= Work to complete =
Repeat the listing word for word. No pictures belong in the copy.

Content starts

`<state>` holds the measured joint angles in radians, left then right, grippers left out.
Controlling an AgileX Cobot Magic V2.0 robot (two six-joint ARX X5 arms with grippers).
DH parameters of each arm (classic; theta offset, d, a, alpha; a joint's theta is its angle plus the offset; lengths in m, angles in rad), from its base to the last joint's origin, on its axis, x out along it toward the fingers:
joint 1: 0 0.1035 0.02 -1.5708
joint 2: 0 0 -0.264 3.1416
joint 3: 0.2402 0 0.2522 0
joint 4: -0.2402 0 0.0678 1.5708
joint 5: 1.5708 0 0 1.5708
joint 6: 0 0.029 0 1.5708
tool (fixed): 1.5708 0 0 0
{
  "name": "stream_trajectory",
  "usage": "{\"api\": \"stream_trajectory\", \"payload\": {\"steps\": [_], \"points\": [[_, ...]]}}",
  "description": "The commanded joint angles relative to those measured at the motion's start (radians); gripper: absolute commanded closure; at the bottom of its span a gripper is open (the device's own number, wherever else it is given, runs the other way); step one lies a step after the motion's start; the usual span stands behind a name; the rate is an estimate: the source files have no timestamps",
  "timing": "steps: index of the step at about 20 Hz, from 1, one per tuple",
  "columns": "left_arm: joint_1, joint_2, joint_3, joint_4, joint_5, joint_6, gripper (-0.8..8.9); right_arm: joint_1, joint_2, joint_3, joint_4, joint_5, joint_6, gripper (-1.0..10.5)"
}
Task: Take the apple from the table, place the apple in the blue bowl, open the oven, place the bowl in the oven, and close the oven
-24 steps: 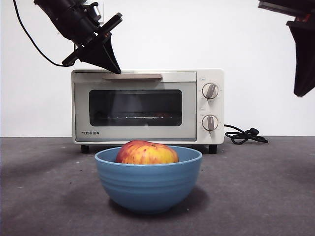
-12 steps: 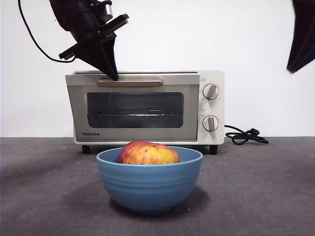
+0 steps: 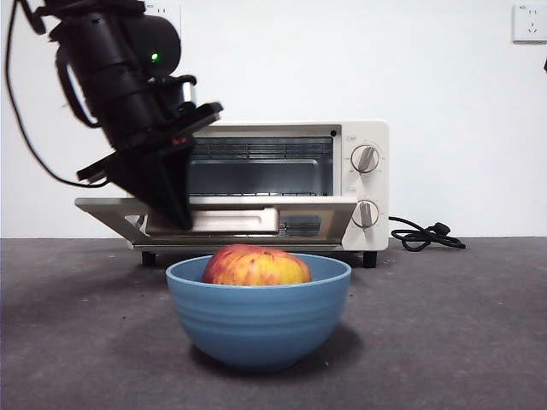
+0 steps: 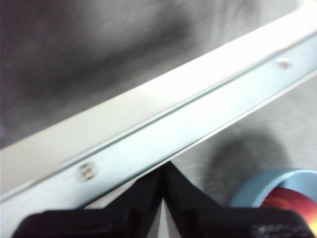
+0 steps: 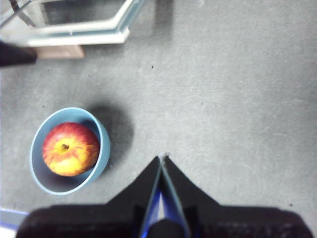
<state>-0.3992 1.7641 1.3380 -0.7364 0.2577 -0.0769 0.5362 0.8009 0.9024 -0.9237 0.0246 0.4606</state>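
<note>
Two black jaws of the left gripper (image 3: 175,213) met at their tips, pressed together against the beige handle (image 3: 224,220) of the oven (image 3: 363,184), whose door (image 3: 111,207) hung swung down towards us. We saw the right gripper (image 5: 161,159) likewise pinched closed on nothing, high above the table (image 3: 444,333). Nearer, at centre, the apple (image 3: 255,266) sat inside the blue bowl (image 3: 258,320).
</note>
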Motion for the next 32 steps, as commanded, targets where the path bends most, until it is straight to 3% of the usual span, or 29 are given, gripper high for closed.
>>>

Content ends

= Task output =
`<state>` holds the measured joint angles in radians, left then right, grippers left out.
Controlling an AgileX Cobot Magic V2.0 robot (two six-joint ARX X5 arms with grippers).
DH parameters of each arm (classic; theta offset, d, a, alpha; a joint's theta is its angle plus the offset; lengths in m, angles in rad), from its base to the last joint's origin, on its axis, x out along it toward the fingers:
joint 1: 0 0.1035 0.02 -1.5708
joint 2: 0 0 -0.264 3.1416
joint 3: 0.2402 0 0.2522 0
joint 4: -0.2402 0 0.0678 1.5708
joint 5: 1.5708 0 0 1.5708
joint 6: 0 0.029 0 1.5708
tool (fixed): 1.5708 0 0 0
{
  "name": "stream_trajectory",
  "usage": "{\"api\": \"stream_trajectory\", \"payload\": {\"steps\": [_], \"points\": [[_, ...]]}}",
  "description": "The commanded joint angles relative to those measured at the motion's start (radians); gripper: absolute commanded closure; at the bottom of its span a gripper is open (the device's own number, wherever else it is given, runs the other way); step one lies a step after the motion's start; the usual span stands behind a name; the rate is an estimate: the source files have no timestamps",
  "timing": "steps: index of the step at about 20 Hz, from 1, one per tuple",
  "columns": "left_arm: joint_1, joint_2, joint_3, joint_4, joint_5, joint_6, gripper (-0.8..8.9); right_arm: joint_1, joint_2, joint_3, joint_4, joint_5, joint_6, gripper (-1.0..10.5)"
}
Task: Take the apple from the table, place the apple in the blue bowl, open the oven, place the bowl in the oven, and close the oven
-24 steps: 
-12 steps: 
+0 steps: 
+0 steps: 
+0 steps: 
<state>-0.3992 1.7641 1.3380 -0.7364 0.2577 -0.0769 0.5362 0.8009 0.9024 -0.9237 0.0246 0.4606</state>
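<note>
Two black jaws of the left gripper (image 3: 175,213) met at their tips, pressed together against the beige handle (image 3: 224,220) of the oven (image 3: 363,184), whose door (image 3: 111,207) hung swung down towards us. We saw the right gripper (image 5: 161,159) likewise pinched closed on nothing, high above the table (image 3: 444,333). Nearer, at centre, the apple (image 3: 255,266) sat inside the blue bowl (image 3: 258,320).
</note>
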Motion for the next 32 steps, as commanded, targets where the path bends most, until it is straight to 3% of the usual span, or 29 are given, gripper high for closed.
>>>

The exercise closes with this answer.